What you need to do
Find the line with "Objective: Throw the" and the line with "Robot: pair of" in the entries below; output exactly those two lines, every line between them, and no others.

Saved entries
▬▬▬▬▬▬

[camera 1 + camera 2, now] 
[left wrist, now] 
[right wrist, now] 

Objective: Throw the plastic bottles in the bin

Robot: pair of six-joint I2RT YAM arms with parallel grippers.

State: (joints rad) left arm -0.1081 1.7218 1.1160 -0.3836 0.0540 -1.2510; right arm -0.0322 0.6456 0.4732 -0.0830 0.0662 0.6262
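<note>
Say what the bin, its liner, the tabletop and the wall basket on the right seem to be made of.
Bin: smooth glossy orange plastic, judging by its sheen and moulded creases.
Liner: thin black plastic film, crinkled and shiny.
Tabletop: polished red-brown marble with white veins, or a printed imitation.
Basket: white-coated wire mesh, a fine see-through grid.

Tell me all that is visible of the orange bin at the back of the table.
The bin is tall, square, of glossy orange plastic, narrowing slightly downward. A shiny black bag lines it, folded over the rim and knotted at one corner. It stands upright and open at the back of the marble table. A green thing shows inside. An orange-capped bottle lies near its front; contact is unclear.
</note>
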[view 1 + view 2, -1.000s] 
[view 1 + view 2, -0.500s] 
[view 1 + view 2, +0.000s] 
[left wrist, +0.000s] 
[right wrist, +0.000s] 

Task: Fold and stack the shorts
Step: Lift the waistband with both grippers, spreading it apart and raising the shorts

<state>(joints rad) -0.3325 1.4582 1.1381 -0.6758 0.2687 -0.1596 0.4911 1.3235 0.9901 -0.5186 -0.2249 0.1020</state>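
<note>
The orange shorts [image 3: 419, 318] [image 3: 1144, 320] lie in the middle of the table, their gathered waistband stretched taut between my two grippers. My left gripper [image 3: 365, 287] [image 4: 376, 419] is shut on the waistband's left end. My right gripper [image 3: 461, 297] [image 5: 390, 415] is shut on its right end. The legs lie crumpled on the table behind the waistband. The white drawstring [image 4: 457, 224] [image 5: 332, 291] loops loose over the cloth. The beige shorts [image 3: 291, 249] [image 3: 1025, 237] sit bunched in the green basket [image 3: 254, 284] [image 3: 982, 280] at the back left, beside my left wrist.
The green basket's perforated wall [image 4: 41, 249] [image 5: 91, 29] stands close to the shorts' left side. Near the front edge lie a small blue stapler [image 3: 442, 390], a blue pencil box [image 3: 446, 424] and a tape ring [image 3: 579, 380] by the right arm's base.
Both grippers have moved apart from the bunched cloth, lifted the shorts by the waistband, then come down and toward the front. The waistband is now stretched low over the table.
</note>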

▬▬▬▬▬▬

Answer
Objective: Throw the plastic bottles in the bin

Robot: pair of six-joint I2RT YAM arms with parallel grippers.

The output for this exercise is complete.